Baby boomers number 72 million people, or 22% of the population. Many of them struggled through the transition from defined-benefit pensions to defined-contribution 401(k)s. A lot of boomers just didn’t save enough money for retirement.
“If you didn’t save and you’re going to live a long time, you therefore, have a problem,” Roame said. “And I think people agree that’s where baby boomers are today.”
But one thing boomers do have are homes, and many own businesses. Overall, consumers own about $15 trillion in home equity and another $13 trillion in small-business valuation, Tiburon found. Much of that is owned by baby boomers, or near boomers.
And it will form the basis for their retirement plans, Roame said.
“I think they will work later into retirement,” he said. “I think we’ll have a lot of Uber drivers. They’ll roll over their 401(k)s, they’ll sell their small businesses and they’ll downsize their houses, and that’s how they’ll retire, along with working more in retirement.”

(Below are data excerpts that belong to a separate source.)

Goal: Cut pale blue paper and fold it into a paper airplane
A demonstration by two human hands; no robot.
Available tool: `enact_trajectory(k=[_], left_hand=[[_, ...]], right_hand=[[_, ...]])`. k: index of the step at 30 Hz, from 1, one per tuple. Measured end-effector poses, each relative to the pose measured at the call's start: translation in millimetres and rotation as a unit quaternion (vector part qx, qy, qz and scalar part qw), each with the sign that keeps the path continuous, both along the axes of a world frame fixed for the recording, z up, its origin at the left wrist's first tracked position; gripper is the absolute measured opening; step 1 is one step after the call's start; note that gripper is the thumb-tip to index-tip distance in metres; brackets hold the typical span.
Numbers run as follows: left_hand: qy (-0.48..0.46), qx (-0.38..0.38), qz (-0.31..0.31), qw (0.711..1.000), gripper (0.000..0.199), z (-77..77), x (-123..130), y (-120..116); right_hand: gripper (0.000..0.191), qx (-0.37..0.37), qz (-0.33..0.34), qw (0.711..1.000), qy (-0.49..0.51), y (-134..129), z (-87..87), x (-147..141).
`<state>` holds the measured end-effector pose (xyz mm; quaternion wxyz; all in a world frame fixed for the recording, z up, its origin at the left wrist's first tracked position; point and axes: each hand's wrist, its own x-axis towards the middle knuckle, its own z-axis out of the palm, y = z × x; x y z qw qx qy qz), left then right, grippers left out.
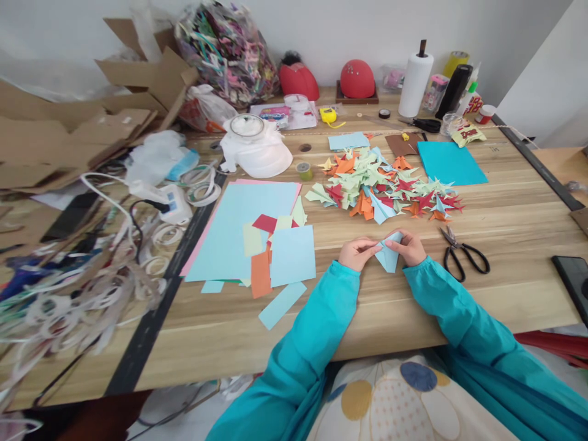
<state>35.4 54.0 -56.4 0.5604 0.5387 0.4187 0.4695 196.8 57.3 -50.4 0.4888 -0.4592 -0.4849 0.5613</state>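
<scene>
Between my two hands is a folded piece of light blue paper (388, 260), pointed toward me and raised just off the wooden table. My left hand (357, 252) pinches its left side between thumb and fingers. On the other side my right hand (410, 246) grips the upper right edge, thumb on top. Beyond the hands lies a heap of folded paper figures (362, 177) in pale green, orange, red and blue. Black-handled scissors (465, 250) rest to the right of my right hand. Left of my left hand are a light blue paper square (293, 256) and loose paper scraps.
Large coloured sheets (229, 226) are stacked at the left. Farther left, cords and white strips (156, 245) tangle around a power strip. A turquoise stack (452, 163) lies beyond the scissors. A phone (572, 282) sits at the right edge. A paper roll (415, 86) stands behind.
</scene>
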Motion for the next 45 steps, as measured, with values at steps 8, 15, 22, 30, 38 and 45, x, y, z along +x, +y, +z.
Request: enact_trajectory(k=[8,15,22,30,38,45], left_hand=[[-0.015,-0.031,0.012,0.999,0.027,6.2,2.0,-1.3],[-0.019,-0.050,0.021,0.998,0.031,3.8,4.3,-2.0],[-0.062,-0.085,0.020,0.994,0.034,11.7,4.8,-3.8],[-0.064,-0.062,0.025,0.996,0.027,12.7,4.1,-2.9],[-0.056,-0.033,0.032,0.997,0.033,-1.9,7.7,-2.8],[-0.052,-0.024,0.036,0.998,0.032,-1.7,8.4,-2.7]], right_hand=[[0.034,0.011,-0.022,1.000,0.003,-1.6,-2.0,-1.9],[0.038,0.015,-0.035,0.999,-0.012,-2.6,0.7,-3.0],[0.039,0.006,-0.058,0.998,-0.005,-1.8,2.2,-2.2],[0.069,0.023,-0.028,0.998,0.044,-0.5,5.6,-4.0],[0.079,0.024,-0.040,0.999,0.013,-3.5,5.7,-5.7],[0.073,0.022,-0.037,0.999,-0.004,-4.0,5.1,-4.5]])
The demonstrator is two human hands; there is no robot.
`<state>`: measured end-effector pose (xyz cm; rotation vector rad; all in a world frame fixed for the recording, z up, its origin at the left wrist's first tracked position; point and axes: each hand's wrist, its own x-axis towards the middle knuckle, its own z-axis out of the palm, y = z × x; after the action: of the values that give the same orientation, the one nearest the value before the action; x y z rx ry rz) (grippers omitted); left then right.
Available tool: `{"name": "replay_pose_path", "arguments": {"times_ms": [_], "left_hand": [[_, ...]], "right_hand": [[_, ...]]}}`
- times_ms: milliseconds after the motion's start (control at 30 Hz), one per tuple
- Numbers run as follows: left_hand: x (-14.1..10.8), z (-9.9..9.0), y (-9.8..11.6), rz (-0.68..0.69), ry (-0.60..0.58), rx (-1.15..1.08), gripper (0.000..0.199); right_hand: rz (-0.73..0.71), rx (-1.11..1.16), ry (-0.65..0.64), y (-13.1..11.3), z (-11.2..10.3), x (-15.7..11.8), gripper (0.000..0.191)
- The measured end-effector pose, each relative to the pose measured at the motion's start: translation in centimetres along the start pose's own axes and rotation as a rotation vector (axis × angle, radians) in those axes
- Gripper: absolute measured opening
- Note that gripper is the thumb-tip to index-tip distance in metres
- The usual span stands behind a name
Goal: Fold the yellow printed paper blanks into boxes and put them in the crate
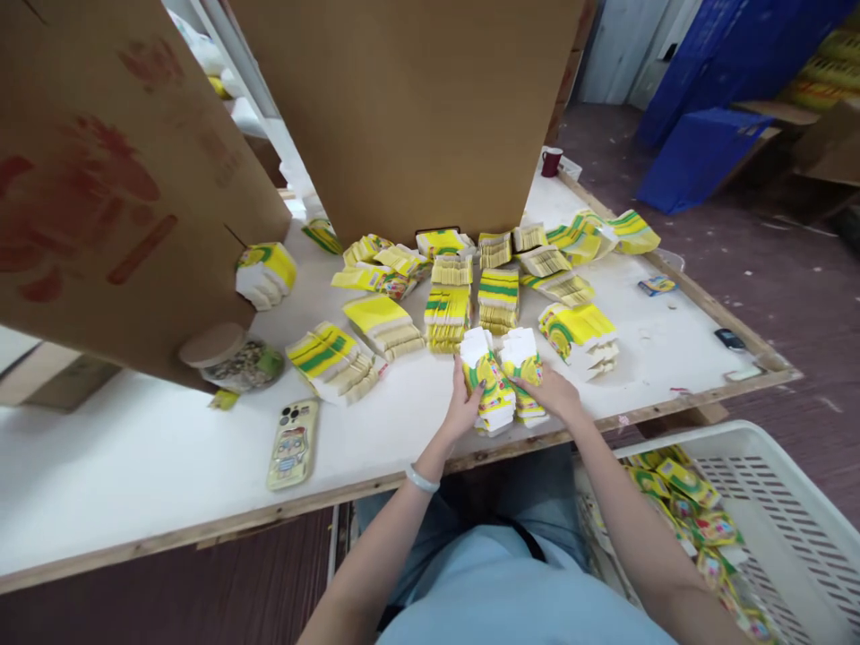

As it stands, consumers possess $49.4 trillion worth of “investable assets,” Tiburon found.
“The most profound impact in the financial services industry for the next 20 years will be baby boomers liquidating some of their non-financial assets and moving some of the money into the investable assets pot that almost all of you go after,” Roame explained. “That $49 trillion pot will get a lot bigger because it will probably grow but then also the money will be flowing into it.
“So I’d be pretty optimistic in the financial services industry, specifically in the asset management industry for the next 20 years or so as the baby boomers retire.”
Home Equity Rebounding
In a positive data set, Tiburon noted the strong rebound in home equity from the 2008-09 recession. At that point, consumers owned about 40% of their homes on average. Today, that $15 trillion worth of home equity translates to about 60% ownership, Roame said.
“The key reason that people feel wealthier today than they did 10 years ago is because their share of that home value is going up,” he explained. “Every dollar that it appreciates goes into their pocket, not in the bank’s pocket. The mortgage amount doesn’t go up, therefore, you get the full value of that increase.”
Overall, consumer households have a combined net worth of $108.6 trillion, up from $54.7 trillion in 2008 and $80.9 trillion in 2014, Tiburon found. The economic recovery pumped a lot of money into consumers’ pockets and they are even saving some of it, Roame said.
In another positive trend for retirement readiness, consumers are saving at about a 6% rate again. It had dropped to 1% and 2%, Roame noted.
“For those who have owned a home and for those who have been in the stock market since the 2008 recession, they’re doing pretty darn well,” he said. “Things are pretty good.”
InsuranceNewsNet Senior Editor John Hilton has covered business and other beats in more than 20 years of daily journalism. John may be reached at firstname.lastname@example.org. Follow him on Twitter @INNJohnH.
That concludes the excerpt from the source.